Comment basculer progressivement de l'informel vers le formel ? La raison d'être du secteur informel, comme déjà indiqué, tient à la fois à des facteurs structurels, réglementaires et conjoncturels. La croissance démographique, le niveau relativement élevé du chômage, affectant particulièrement les jeunes et les femmes, ainsi que la persistance des contraintes (économiques et financières mais aussi réglementaires et institutionnelles) pesant sur les entreprises privées vont encore contribuer au maintien, voire à l'extension du secteur informel. Compte tenu de sa fonction sociale notamment en cette période de transition économique et démographique, il appartient aux pouvoirs publics de concevoir et de mettre en œuvre une politique d'accompagnement de ce secteur pour l'intégrer progressivement, par des mesures incitatives, au cadre formel de l'économie.
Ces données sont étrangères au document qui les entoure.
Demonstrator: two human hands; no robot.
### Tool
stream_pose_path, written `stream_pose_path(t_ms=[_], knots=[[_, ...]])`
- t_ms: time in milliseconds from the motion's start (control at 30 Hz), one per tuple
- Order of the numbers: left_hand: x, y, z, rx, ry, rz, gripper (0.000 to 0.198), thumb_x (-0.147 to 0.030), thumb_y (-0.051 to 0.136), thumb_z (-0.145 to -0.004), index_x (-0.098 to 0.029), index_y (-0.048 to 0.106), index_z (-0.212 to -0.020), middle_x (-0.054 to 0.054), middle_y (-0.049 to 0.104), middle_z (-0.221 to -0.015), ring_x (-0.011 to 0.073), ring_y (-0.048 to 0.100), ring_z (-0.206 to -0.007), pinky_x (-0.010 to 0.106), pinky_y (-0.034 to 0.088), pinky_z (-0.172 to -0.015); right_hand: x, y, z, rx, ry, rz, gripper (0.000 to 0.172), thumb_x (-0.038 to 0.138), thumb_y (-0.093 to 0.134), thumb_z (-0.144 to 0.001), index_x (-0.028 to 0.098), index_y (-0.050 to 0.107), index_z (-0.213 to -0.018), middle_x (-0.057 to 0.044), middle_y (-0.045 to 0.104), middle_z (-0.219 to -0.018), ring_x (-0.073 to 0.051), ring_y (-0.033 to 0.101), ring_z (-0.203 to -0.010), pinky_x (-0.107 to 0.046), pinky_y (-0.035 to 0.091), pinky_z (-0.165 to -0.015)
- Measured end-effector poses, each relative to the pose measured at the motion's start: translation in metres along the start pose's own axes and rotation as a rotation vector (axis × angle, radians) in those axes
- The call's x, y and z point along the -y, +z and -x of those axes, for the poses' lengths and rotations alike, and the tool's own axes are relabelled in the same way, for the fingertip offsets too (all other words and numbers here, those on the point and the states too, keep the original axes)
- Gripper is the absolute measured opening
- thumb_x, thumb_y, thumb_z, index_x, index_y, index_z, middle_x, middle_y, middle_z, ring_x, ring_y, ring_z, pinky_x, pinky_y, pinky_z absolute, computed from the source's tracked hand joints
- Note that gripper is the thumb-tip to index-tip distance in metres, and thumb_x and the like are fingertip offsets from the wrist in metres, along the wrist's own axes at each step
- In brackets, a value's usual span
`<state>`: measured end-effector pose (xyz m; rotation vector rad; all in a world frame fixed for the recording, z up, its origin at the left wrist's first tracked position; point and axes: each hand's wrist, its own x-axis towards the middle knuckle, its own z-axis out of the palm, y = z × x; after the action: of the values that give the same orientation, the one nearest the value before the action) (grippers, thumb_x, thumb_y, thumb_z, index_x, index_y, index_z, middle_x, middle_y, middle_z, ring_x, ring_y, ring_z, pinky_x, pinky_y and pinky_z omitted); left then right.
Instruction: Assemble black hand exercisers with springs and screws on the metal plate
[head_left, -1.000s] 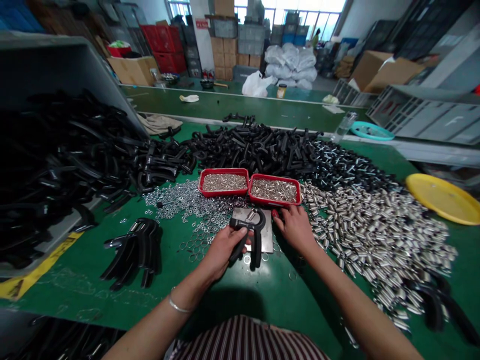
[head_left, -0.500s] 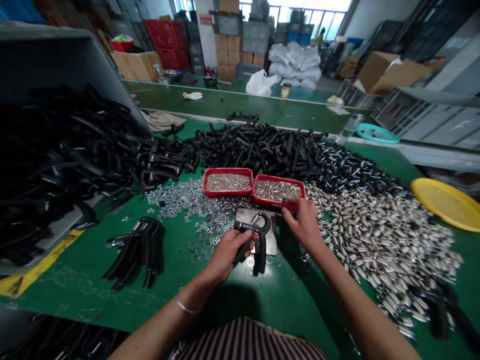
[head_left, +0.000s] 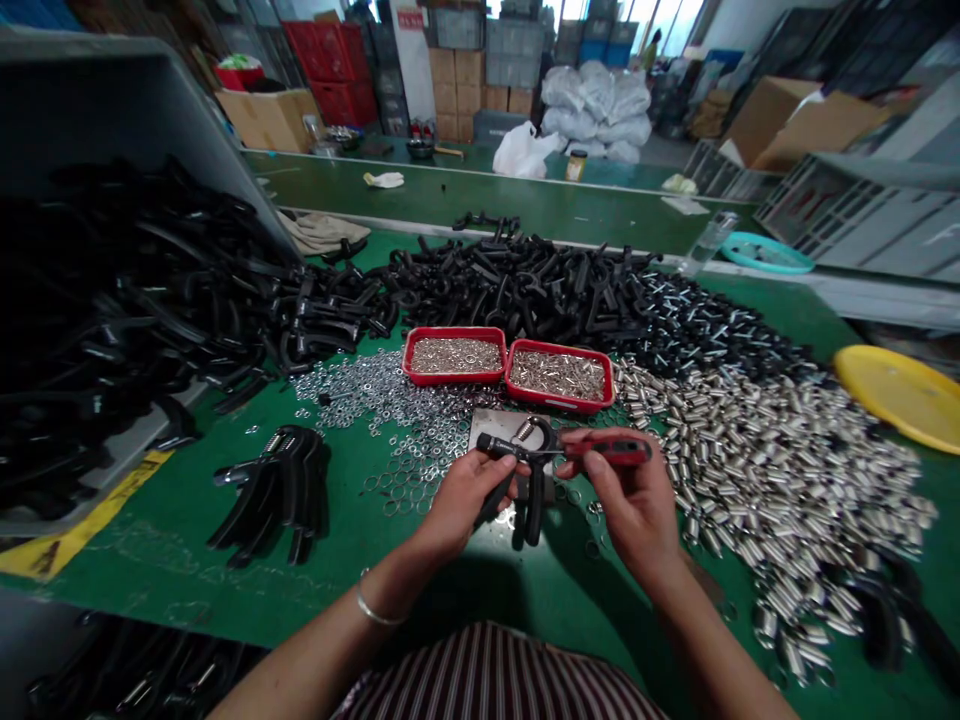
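My left hand is closed around one handle of a black hand grip strengthener, held above a small metal plate. A coil spring shows near the top of the strengthener. In my right hand is a screwdriver with a red and black handle. Its thin shaft points left and meets the strengthener's crossbar; whether the tip sits in a screw is too small to tell. Just beyond the hands stand two red trays, the left one holding tiny metal parts and the right one small screw-like pieces.
Several strengtheners lie together at left. Metal springs or sleeves heap up on the right, nuts and rings left of centre. Black handles pile behind the trays and fill a grey bin. A yellow lid lies far right.
My right hand has come from the right tray's front edge toward me, and the screwdriver now points at the strengthener. My left hand has kept its hold, nearly in place.
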<state>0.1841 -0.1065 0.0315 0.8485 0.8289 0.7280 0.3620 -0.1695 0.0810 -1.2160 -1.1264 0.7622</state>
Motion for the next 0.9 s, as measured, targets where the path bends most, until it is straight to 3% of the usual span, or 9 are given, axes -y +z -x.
stream_pose_path(t_ms=[367,500,700,900], knots=[[-0.001,0.005,0.002,0.018,0.004,-0.027,0.039,-0.048,0.071,-0.083,-0.011,0.067,-0.093,0.002,0.063,-0.071,0.0077,0.052,-0.055,0.020,0.038,-0.051,-0.006,-0.001,0.007,0.039,-0.023,0.041,0.018,0.027,0.058,-0.097,0.025,0.051,-0.114,-0.006,0.067,-0.115,-0.015,0.071,-0.082,-0.035,0.059,-0.081],[0.003,0.003,0.000,0.021,0.010,-0.061,0.038,-0.049,0.069,-0.084,-0.012,0.066,-0.093,0.002,0.063,-0.072,0.0077,0.052,-0.055,0.020,0.039,-0.052,-0.006,-0.002,0.008,0.055,-0.105,0.219,0.022,0.024,0.059,-0.096,0.025,0.051,-0.117,-0.006,0.068,-0.114,-0.016,0.071,-0.087,-0.036,0.057,-0.087],[0.005,0.006,0.002,-0.038,0.036,-0.112,0.036,-0.046,0.073,-0.080,-0.014,0.063,-0.094,0.002,0.064,-0.077,0.0089,0.055,-0.060,0.020,0.042,-0.055,-0.002,0.004,0.011,0.221,-0.151,0.509,0.026,0.024,0.061,-0.093,0.025,0.054,-0.118,-0.007,0.069,-0.113,-0.020,0.069,-0.100,-0.035,0.056,-0.086],[-0.002,0.005,-0.002,0.052,0.050,-0.186,0.036,-0.047,0.071,-0.082,-0.015,0.064,-0.097,0.001,0.064,-0.073,0.0098,0.055,-0.057,0.021,0.041,-0.053,-0.005,0.006,0.012,0.153,-0.233,0.510,0.029,0.022,0.062,-0.092,0.026,0.054,-0.119,-0.008,0.068,-0.114,-0.022,0.068,-0.102,-0.038,0.056,-0.088]])
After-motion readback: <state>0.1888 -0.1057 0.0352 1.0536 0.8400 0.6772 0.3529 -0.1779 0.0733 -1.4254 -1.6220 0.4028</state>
Cette politique qui doit s'appuyer sur un diagnostic exhaustif et pertinent du secteur doit toucher plusieurs volets. Ainsi pour inciter à la formalisation des activités du secteur informel, cette politique doit actionner cinq leviers : faciliter l'accès au financement pour les microentreprises par la mise en place par exemple d'institutions de financement adaptées à leurs spécificités ; faciliter l'accès au foncier par la mise à disposition des microentrepreneurs et artisans de locaux et terrains adaptés et à des prix préférentiels, faciliter l'accès à l'information et à la formation par des actions sensibilisation et d'information des microentrepreneurs notamment sur les avantages que procure la légalité ainsi que le développement de la formation au profit de ces acteurs informels en incitant par exemple à leur regroupement sous forme de système productif localisé et de nucleus qui favorisent l'apprentissage et la diffusion de l'information ; assouplir davantage le cadre réglementaire et institutionnel des microentreprises et enfin pour régler le principal problème auquel sont confrontées les microentreprises, à savoir le problème de débouchés, il y a lieu de faciliter à ces dernières l'accès aux marchés publics par la réforme du code des marchés publics et la promotion de la sous-traitance.